▶ Work request
Print, exactly as they stand, the lines below from the one that has "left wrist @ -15" to the one that has "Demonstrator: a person", inclusive, leaving out the pictures.

Saved entries
=== Begin Enclosure ===

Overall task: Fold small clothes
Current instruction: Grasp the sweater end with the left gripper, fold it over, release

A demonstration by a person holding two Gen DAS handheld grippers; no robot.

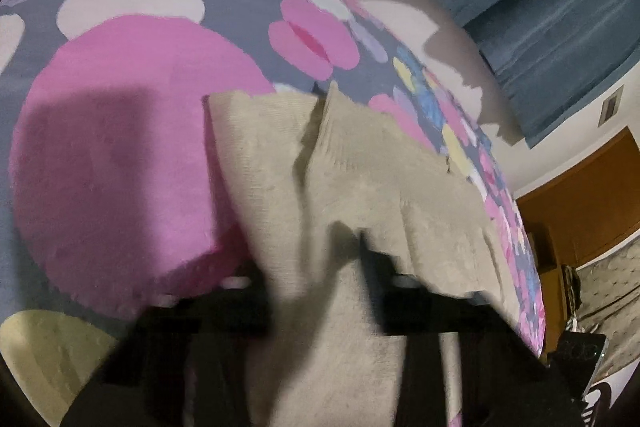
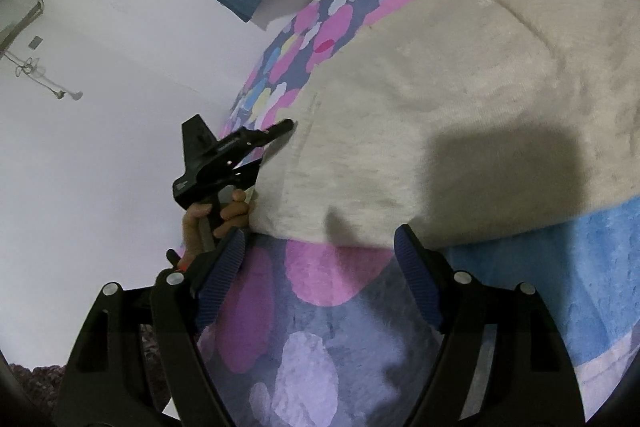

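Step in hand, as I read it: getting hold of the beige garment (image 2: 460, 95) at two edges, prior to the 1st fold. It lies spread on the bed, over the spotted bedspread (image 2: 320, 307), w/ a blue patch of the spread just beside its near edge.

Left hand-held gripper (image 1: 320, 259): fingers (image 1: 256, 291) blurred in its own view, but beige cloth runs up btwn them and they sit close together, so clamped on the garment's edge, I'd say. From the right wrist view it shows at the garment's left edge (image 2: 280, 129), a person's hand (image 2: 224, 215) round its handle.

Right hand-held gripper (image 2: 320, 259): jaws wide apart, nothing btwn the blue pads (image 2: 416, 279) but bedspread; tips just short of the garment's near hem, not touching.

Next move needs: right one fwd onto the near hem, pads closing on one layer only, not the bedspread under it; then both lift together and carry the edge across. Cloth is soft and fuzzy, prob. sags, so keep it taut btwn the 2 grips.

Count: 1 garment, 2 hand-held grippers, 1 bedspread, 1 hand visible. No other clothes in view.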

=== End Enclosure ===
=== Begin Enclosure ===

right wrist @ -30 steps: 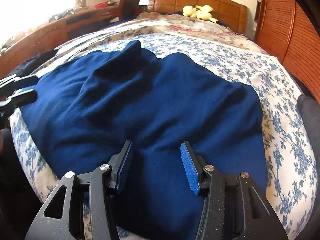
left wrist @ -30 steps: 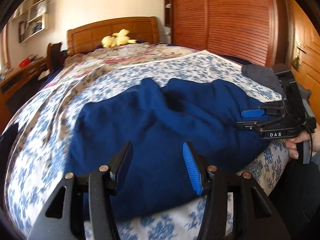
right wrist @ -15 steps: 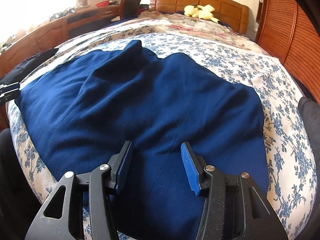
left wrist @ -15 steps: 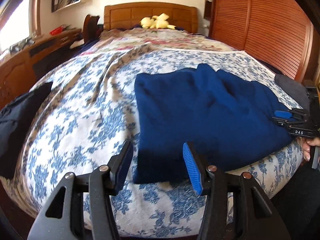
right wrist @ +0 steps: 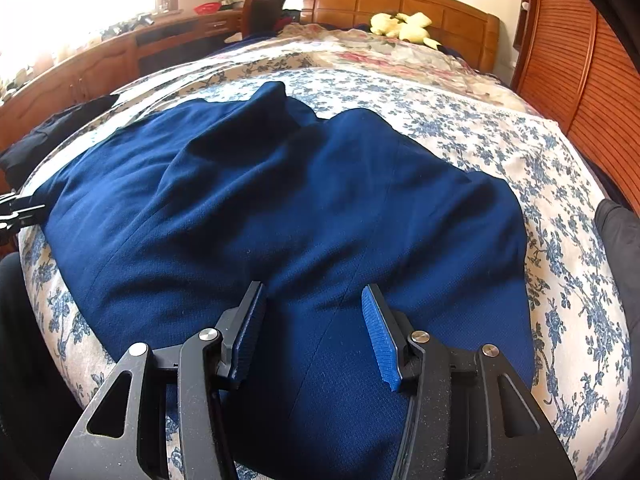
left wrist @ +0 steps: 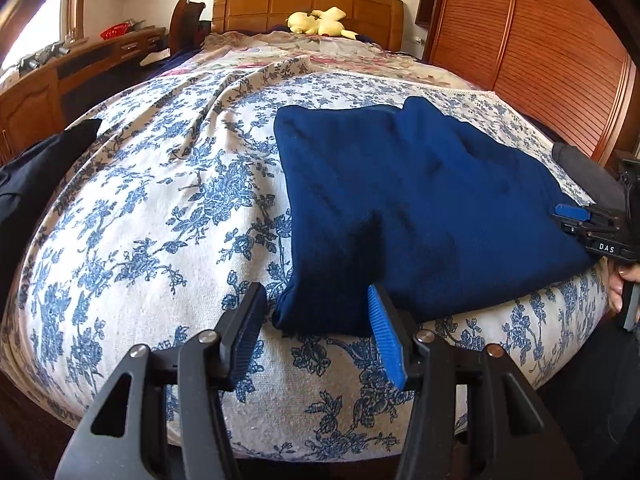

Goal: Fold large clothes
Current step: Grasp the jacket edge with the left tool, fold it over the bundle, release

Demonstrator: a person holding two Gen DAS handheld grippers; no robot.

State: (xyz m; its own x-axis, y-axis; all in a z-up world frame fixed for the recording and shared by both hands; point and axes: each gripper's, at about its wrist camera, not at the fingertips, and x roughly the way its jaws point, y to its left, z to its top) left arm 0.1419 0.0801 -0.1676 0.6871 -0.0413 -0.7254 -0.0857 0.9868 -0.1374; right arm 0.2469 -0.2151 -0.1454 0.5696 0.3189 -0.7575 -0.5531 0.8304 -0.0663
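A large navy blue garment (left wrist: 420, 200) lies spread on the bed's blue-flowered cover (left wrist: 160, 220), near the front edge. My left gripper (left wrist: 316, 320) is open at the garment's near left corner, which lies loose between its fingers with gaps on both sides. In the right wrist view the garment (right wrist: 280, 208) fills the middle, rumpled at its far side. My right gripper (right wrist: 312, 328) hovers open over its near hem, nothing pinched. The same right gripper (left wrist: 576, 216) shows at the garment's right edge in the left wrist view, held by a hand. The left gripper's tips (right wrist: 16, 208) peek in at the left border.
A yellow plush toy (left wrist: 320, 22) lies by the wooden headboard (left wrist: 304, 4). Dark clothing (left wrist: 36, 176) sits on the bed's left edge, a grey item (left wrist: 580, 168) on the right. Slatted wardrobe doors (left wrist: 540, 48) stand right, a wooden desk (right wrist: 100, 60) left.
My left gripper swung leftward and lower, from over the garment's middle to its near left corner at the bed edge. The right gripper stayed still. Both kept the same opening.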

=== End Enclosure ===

▶ Result of this task
left wrist @ -15 steps: 
right wrist @ +0 steps: 
left wrist @ +0 steps: 

Goal: Fold large clothes
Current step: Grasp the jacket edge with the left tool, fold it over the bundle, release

Demonstrator: a person holding two Gen DAS handheld grippers; no robot.

The full answer has now been given.